Jamal wants to play, he has made that clear several times. BC is the one who would rather not have him play at the two spot. Last night, Crawford played very well on defense, and that is why he was in there down the stretch. That being said, J-Will is better at getting the ball up the floor and initiating the offense. I would like to keep Jamal, but if he is traded, it will probably be better for all parties involved because there is no doubt he can start for someone in this league.


----------



## ace20004u (Jun 19, 2002)

Yeah, Crawford matched up pretty darn favorably with Igor radjovik, he really didn't take as much advantage of it as I would have liked. If the Bulls DO trade Crawford, I like the Miller/Armstrong for Fizer/Craw deal as well as anything out there. I also wouldn't mind Wally Szcerbiak who a lot of posters are oppossed to.


----------



## Jim Ian (Aug 6, 2002)

So... Crawford and EROB (2 of this boards favorite whipping boys) play a HUGE part in winning a game last night (sure, it's pre-season, but winning is a contagious).... and today Crawford is on the block?

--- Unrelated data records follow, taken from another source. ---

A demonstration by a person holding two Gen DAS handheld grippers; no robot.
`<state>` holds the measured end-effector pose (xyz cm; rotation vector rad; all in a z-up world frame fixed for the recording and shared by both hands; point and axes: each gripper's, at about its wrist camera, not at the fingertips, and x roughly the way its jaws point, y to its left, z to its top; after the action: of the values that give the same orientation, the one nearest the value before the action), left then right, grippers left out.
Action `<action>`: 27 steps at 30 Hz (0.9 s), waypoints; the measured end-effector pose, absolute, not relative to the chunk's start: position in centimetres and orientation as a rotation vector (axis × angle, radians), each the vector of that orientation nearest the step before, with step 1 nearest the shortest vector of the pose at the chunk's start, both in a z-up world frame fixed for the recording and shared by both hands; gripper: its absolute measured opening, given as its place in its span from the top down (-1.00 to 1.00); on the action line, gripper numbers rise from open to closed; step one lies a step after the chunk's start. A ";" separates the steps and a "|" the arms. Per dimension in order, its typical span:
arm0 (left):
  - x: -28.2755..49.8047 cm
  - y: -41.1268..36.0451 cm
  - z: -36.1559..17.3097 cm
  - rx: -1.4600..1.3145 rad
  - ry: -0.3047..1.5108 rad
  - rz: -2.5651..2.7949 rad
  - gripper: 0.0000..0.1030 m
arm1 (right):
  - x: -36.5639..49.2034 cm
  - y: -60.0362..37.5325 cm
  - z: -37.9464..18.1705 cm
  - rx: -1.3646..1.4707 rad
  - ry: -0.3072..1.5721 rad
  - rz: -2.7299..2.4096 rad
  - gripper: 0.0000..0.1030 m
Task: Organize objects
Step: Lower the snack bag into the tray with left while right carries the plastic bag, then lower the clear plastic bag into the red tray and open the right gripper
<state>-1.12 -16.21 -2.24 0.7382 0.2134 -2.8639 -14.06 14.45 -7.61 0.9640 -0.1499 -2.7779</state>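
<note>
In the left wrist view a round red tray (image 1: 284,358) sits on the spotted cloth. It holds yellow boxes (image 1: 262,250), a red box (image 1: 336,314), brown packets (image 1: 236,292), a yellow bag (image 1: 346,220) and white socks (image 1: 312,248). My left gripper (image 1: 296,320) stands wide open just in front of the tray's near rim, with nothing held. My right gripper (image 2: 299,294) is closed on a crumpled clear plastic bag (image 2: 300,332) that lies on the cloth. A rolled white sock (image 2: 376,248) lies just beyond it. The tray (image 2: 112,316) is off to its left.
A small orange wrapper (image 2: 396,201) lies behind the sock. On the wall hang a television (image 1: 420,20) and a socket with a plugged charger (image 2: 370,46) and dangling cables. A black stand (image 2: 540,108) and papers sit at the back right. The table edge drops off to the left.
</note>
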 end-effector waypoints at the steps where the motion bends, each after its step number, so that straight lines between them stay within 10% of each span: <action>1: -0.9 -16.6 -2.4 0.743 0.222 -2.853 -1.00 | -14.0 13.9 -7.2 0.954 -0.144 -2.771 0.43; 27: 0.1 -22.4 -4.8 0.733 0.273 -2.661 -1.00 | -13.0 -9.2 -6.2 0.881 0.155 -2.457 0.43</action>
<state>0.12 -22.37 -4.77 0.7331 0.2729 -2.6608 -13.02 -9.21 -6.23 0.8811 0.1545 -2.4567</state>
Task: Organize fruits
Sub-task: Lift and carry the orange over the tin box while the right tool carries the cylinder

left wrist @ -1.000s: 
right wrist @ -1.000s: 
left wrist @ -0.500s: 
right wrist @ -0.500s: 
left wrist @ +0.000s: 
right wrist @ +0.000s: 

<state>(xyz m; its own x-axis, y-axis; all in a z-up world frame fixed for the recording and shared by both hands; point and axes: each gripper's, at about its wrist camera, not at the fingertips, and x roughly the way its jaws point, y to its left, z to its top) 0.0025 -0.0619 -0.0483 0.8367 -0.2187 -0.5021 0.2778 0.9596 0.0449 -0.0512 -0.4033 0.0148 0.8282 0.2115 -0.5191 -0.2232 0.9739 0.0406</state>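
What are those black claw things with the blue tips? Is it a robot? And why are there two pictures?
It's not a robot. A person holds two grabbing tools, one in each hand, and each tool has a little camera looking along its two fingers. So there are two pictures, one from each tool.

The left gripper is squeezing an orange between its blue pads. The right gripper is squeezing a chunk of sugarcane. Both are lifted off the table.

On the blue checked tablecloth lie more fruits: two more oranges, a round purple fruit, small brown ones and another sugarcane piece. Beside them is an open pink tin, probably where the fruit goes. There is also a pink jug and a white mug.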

Hmm... Sometimes I think "GM speaking on condition of anonymity" translates roughly to "I'm on a deadline and I need a controversial story"....


Seriously though, I've said it a million times and I'll say it again. Both Crawford and Williams can get plenty of minutes this year (about 30). Right now is NOT the time to trade either of them. This is pretty much a dead issue, I doubt either is going anywhere. But next offseason, it may be revisited....


----------



## truebluefan (May 27, 2002)

The article brought up Marc Jackson. Our defense in the first half last night made marc look like an all star. But he has a low post game. Given the guards and sfs we have he would be a good fit on this team. He runs the floor pretty well. But want there an article last year where JK considered Marc as dead weight? Or was that myballshurt who said that?


----------



## Jim Ian (Aug 6, 2002)

Hmm.... Fizer for Marc Jackson? Hmmm... Doens't sound too bad.

Though from what I saw last night, we may not need a backup center.... It seemed as though Donyell was playing that position at times...

Still, Marc was lights out before Golden State screwed him over. Maybe a change of scenery would do him good. He is still fairly young. Over the summer I heard rumors of a S&T of Best for him. That would have been quite a perfect deal, IMO....


----------



## truebluefan (May 27, 2002)

Call me crazy but i thought bargaric did on last night. Seven minutes, 4 rebounds 3 points no t/o!!


----------



## ChiBullsFan (May 30, 2002)

Marc Jackson would seemingly be a nice addition to the frontline - the type of guy that can play just about 20 minutes a night. He puts up some good rebounding and blocked shot numbers and I'm assuming that because he played under John Chaney the man can play defenser. However, I'd take him for Fizer - not Crawford. A Crawofrd deal to the T-Wolves ought to be for Wally.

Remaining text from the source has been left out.